Autodidactic Data Science (5 Part Series)
Here's my weekly accountability report for my self-study approach to learning data science.
Fast.ai Week 3
I made progress on the week 3 instruction, which covered datablocks, multi-class labeling, image regression, and image segmentation.
The foundational class of fast.ai is called a datablock (which is used to create a databunch). The block is essentially stringing together a series of preprocessing steps. Some of the elements include specifying where the data is located, how to import it and organize it in such a way as to be able to label it, how to split into train/validation, how to do transformations and augmentations, and create an object that we can then use for model building. I learned a few things about why last week's Aurebesh project was behaving oddly - namely it was mirroring the letters horizontally to augment the data. This makes sense for classifying cats but not so much for letters. I quickly reran my model from last week and was able to lower the error rate a bit.
After that, I dug into the multi-class labeling problem by searching Kaggle for datasets to explore. I settled on Human Protein Classification which was a competition from nine months ago (while skipping over the interesting but not-immediately-obvious-how-to-go-about-modeling-it datasets on Hierarchical Taxonomy of Wikipedia Articles and The Toxic Comment Classification Challenge). I was able to get the data into a datablock in part because of the helpful pre-processing kernels for the competition. (Note to self: datasets for competitions will not only be cleaner but have far more forum posts/kernels to learn from). For example, there are 4 files for each of the 4 channels (RGBY) but the green was the most relevant for proteins so, in the interest in getting something up and running, I ignored the other three channels. With that pointer and a few lines of code, I was able to get a model running. On the first attempt, its f-score was 0.63, high enough to place it in the top 40 (out of 2000+ entries) and that was both reassuring and not. Jeremy's comment was if you are in the top 10% you're doing good because the folks there know what they are doing. This was reassuring until I realized I don't feel like I know what I'm doing. I tried to rerun it using more detailed versions of the images and in the process ran out of memory, getting CUDA errors, and broke the kernel. And then I ran out of time to investigate further.
Starting this week, I now have to decide whether to spend more time to really grok what's happening or to move forward. I would love to linger and really get what's going on. But there's also something to be said to keep moving. I do wonder for folks who chose to do self-study how they make those decisions?
I'm working my way through a Udemy Machine Learning course. It's review for me, but this time I'm taking notes and benefit from having a better perspective of how all the pieces fit together and more solid coding skills. This week was common preprocessing steps, as well as simple and multiple linear regression, using StatsModels and scikit-learn. I made loads of flashcards.
And today I had the opportunity to chat with an industry veteran to just pick his brain.
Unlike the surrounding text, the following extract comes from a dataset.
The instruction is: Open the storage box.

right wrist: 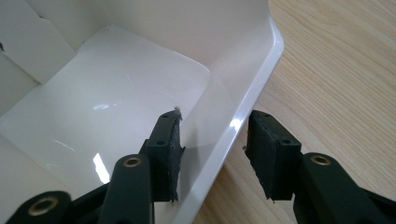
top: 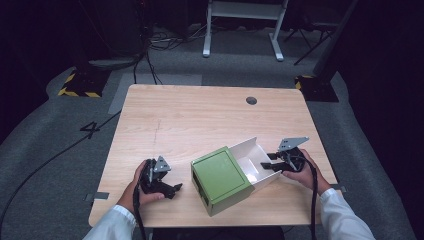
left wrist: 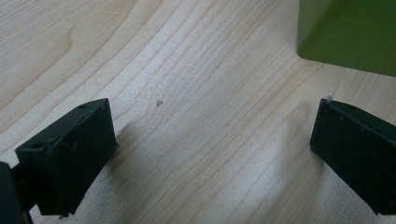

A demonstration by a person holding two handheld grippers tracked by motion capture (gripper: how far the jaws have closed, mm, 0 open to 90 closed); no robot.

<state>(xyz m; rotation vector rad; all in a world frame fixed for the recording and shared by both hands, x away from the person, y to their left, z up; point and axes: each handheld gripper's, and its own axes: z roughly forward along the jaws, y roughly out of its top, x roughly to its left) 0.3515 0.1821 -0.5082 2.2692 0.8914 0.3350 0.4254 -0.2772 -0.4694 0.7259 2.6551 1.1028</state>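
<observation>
Straddled the end wall of the white tray (top: 248, 150) — half drawn from its green sleeve (top: 220, 177) on the counter (top: 200, 115) — with right gripper (top: 270, 162) unclenched, seemingly poised to pull; left gripper (top: 172, 189) rested released, empty, beside the sleeve.

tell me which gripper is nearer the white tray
Right. The right gripper straddles the white tray end wall, jaws open either side. The left gripper sits apart on the table, beyond the green sleeve.
</observation>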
Grateful for all the senior folks who take 30 minutes out of their day to share what they know.
A crimp in my learning flow this week occurred when my laptop went from occasionally acting erratically to constantly acting erratically. This required some sleuthing on my part. IT repairs are so not my thing. Gimme data to work with. But like my experience with memory issues, there's a whole ecosystem at play in order to do data science, and as much as I dislike hardware and systems-level issues, it helps to be resilient and knowledgeable enough to work through the problem. In this case a shoutout to all those mom and pop repair shops who put "how to fix your X" YouTube videos out. I was able to not only repair my MacBook Pro this week but also my sewing machine that went kaput mid-Halloween costume assembly. The real lesson (besides having the right tools) is that there are a lot of layers of technical components involved in doing tech. Knowing who to turn to for help while not panicking isn't limited to machine learning models.